Jilly closed her eyes. This was not from the Catechism. This was a teaching question that children were asked when learning the history Songs. There was no rote answer to such a question. Indeed, the whole purpose was to put the lessons of the Songs into your own words so you could understand them and remember. Understand and remember. She could still hear Brother Thom, God rest his soul: Understand and remember.
Palm took his hands from her shoulders, but the connection was still strong. She could answer this question. She opened her eyes.
“Much of their knowledge was lost. The Jessies and the Saints tried to save what would help us – help the People – things like spinning and weaving and making cloth, caring for our sheep and dogs, finding food, making tools and shelters and pottery and baskets, caring for the sick. The Saints wrote books and taught the People. But again, much of this was lost when the People fled north, and now we have the teaching Songs and lessons from our elders and pages from the Saints’ books.”

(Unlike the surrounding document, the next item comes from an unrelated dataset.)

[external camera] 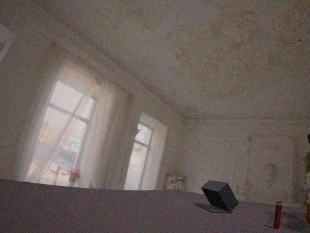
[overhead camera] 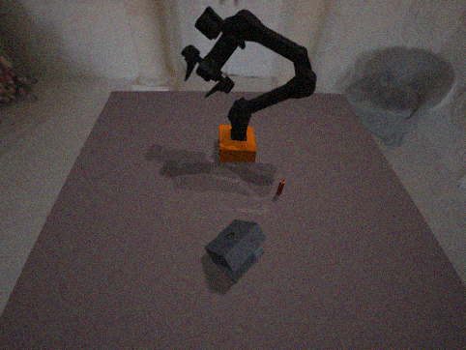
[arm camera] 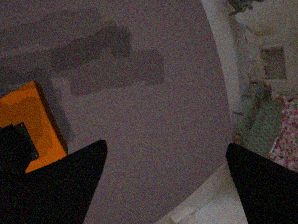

Jilly knew about – had even seen – some of these pages, copies of copies of copies of originals written a thousand years ago. There was even one page – with a picture! – said to have been drawn by the patron saint of weavers whose name Jilly shared. The Jessies guarded these fragments carefully. She didn’t know how many pages they had, but the carved box in which the precious items were stored seemed painfully small. Brother Thom had taught that the most important, the most precious knowledge was carried in the hearts and minds of the People.
“Excellent,” Palm said. Jilly flushed.
Cole interrupted. “You left out ‘farming’.”
“Because I don’t know what that means,” Jilly snapped. “Nobody knows. Brother Thom said so.”
Cole raised one eyebrow, looked at Palm inquiringly, but Palm continued, smoothly, returning to the Catechism.
“And what does God require of the People?”
“To do justice and love mercy and walk in harmony with God, the earth, and each other.”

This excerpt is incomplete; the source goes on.